Maximizing Effectiveness of Integrated Treatment Approaches
Overview
- Phase
- Not Applicable
- Intervention
- Not specified
- Conditions
- Substance Use Disorders
- Sponsor
- Johns Hopkins University
- Enrollment
- 158
- Locations
- 1
- Primary Endpoint
- Psychiatric Treatment Adherence
- Status
- Completed
- Last Updated
- 12 years ago
Overview
Brief Summary
The purpose of the study is to evaluate methods to help people in substance abuse treatment receive better psychiatric care. Patients enrolled in the study will be offered three months of standard psychiatric treatment, which consists of weekly individual counseling and group counseling, as well as regular appointments with a psychiatrist. Patients will be randomly assigned to standard psychiatric care or standard psychiatric care plus voucher incentives. These incentives can be earned by successfully attending all scheduled psychiatric appointments each week. The investigators expect that patients in the voucher condition will attend more psychiatric sessions, which will lead to greater reductions in psychiatric distress.
Detailed Description
Male and female opioid-dependent patients at Addiction Treatment Services with any current psychiatric disorder (N = 100) will be randomly assigned to one of two psychiatric service conditions: 1) reinforced on-site integrated care (ROIC), with voucher incentives contingent on attending weekly psychiatric sessions; or 2) standard on-site integrated care (SOIC). Participants in both conditions will receive access to the same schedule and range of psychiatric and substance abuse treatment services. Participants will be assessed for 3-months post-randomization to determine rates of service utilization and adherence to psychiatric care, changes in scope and severity of psychiatric and psychosocial problems, and rates of drug use and treatment retention. Positive findings would have considerable heuristic and health care policy and practice implications. The entire study, including dissemination of the major findings at a national meeting and submission of the first manuscript, is designed to be completed within 2-years.
Investigators
Michael Kidorf
Associate Professor
Johns Hopkins University
Eligibility Criteria
Inclusion Criteria
- •At least 18 years of age
- •Voluntarily seeking psychiatric treatment
- •Meets DSM-IV criteria for opiate dependence
- •Meets FDA/CSAT guidelines for methadone maintenance
- •Meets DSM-IV criteria for at least one current psychiatric disorder
Exclusion Criteria
- •Pregnancy
- •Onset or acute exacerbation of a medical illness requiring immediate and intense care
- •An organic mental disorder (e.g., delirium, dementia)

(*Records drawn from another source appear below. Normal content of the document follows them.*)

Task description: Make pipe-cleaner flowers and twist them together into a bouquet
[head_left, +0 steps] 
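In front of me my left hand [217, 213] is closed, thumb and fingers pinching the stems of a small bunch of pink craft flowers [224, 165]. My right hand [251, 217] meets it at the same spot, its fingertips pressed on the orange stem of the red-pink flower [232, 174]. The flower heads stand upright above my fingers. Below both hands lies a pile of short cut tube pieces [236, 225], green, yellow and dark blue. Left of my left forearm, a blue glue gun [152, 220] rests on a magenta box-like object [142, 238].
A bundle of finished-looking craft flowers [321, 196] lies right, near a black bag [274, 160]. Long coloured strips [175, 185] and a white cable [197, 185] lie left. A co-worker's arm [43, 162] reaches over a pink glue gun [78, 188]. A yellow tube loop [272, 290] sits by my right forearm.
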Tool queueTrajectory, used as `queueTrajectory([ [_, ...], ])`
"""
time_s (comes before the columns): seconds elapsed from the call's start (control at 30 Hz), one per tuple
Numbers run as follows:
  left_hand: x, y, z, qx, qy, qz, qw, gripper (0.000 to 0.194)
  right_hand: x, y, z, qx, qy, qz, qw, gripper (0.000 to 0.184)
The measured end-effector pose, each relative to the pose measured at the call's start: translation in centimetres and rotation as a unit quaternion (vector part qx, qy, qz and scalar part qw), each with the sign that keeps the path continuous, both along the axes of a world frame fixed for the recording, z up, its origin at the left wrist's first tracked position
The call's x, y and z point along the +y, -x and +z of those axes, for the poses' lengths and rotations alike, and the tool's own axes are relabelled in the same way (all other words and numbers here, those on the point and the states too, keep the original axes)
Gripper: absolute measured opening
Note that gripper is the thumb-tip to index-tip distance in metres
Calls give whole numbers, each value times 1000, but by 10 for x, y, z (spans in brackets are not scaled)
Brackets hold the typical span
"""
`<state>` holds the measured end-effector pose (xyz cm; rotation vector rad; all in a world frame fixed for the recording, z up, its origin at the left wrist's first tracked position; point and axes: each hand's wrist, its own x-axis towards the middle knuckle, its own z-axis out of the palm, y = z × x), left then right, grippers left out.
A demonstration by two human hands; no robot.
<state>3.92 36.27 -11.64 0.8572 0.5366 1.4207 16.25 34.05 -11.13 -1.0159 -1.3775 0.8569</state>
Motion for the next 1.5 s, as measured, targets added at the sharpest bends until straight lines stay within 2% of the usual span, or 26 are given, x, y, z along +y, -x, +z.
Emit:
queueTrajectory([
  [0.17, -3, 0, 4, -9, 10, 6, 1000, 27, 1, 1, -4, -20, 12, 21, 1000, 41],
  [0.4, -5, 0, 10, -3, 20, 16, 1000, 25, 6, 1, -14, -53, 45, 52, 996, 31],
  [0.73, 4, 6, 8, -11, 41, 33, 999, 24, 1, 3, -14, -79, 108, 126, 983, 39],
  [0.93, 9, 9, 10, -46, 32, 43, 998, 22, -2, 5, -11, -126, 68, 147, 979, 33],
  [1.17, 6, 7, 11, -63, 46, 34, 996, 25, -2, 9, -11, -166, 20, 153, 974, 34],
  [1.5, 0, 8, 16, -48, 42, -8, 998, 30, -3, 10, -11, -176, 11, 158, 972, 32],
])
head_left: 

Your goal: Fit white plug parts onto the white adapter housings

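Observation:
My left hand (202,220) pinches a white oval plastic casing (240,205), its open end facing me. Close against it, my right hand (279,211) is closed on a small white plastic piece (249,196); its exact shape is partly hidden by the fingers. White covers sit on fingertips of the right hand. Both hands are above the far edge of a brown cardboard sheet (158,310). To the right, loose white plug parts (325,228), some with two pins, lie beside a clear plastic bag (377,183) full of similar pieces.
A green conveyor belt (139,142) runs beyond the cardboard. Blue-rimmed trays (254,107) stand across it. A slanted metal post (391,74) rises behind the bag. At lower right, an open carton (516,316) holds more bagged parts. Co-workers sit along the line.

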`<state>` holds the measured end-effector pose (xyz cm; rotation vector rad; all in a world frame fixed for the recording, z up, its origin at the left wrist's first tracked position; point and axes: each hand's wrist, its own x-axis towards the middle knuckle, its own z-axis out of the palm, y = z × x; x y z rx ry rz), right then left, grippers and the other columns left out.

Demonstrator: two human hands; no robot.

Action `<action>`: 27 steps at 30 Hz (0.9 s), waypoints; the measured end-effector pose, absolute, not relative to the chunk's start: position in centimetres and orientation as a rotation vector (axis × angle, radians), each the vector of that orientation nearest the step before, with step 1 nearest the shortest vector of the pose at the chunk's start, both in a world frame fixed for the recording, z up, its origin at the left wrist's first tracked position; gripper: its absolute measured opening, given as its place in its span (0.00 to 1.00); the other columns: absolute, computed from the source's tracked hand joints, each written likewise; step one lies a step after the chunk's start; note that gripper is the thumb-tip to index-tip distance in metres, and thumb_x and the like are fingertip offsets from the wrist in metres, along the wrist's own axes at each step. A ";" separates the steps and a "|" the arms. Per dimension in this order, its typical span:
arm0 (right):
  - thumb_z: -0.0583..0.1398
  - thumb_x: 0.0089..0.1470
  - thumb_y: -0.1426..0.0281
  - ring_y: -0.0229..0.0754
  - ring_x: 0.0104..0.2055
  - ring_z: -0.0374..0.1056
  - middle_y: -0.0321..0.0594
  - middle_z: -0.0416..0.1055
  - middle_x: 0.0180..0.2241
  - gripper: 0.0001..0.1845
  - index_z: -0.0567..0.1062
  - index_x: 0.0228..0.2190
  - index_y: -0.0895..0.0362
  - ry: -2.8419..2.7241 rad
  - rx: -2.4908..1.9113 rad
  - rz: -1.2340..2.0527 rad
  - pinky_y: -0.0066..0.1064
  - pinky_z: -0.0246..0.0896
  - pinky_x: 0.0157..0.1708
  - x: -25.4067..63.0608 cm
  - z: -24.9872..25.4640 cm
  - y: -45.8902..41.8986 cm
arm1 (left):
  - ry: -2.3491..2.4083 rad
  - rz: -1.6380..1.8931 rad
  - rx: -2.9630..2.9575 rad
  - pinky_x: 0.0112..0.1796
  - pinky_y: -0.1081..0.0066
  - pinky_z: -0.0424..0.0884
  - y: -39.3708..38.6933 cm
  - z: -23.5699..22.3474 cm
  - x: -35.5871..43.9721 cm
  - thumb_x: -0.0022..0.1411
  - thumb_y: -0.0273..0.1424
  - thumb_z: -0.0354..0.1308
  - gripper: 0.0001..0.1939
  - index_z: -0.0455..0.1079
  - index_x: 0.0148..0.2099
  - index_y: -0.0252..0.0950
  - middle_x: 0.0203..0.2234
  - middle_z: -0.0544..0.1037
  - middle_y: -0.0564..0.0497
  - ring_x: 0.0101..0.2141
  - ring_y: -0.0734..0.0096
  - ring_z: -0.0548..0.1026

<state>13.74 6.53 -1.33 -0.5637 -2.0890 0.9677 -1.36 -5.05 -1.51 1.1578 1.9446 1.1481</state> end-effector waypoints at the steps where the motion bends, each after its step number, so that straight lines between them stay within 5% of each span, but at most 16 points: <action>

- •Current participation in psychiatric care
- •Mandatory psychiatric treatment
Outcomes
Primary Outcomes
Psychiatric Treatment Adherence
Time Frame: Weekly for 12 weeks
Patient adherence to all scheduled psychiatric sessions (i.e. individual, group, psychiatrist) will be measured weekly for 12 weeks.
Level of Psychiatric Distress
Time Frame: Every 4-weeks for 12 weeks
Patients will complete the Addiction Severity Index (ASI) and the SCL-90 every 4-weeks, for 12-weeks, to measure their current levels of psychiatric distress.
Secondary Outcomes
- Treatment Retention(Weekly for 12-weeks)
- Psychiatric Medication Adherence(Every 4-weeks)
- Substance Use(Weekly for 12-weeks)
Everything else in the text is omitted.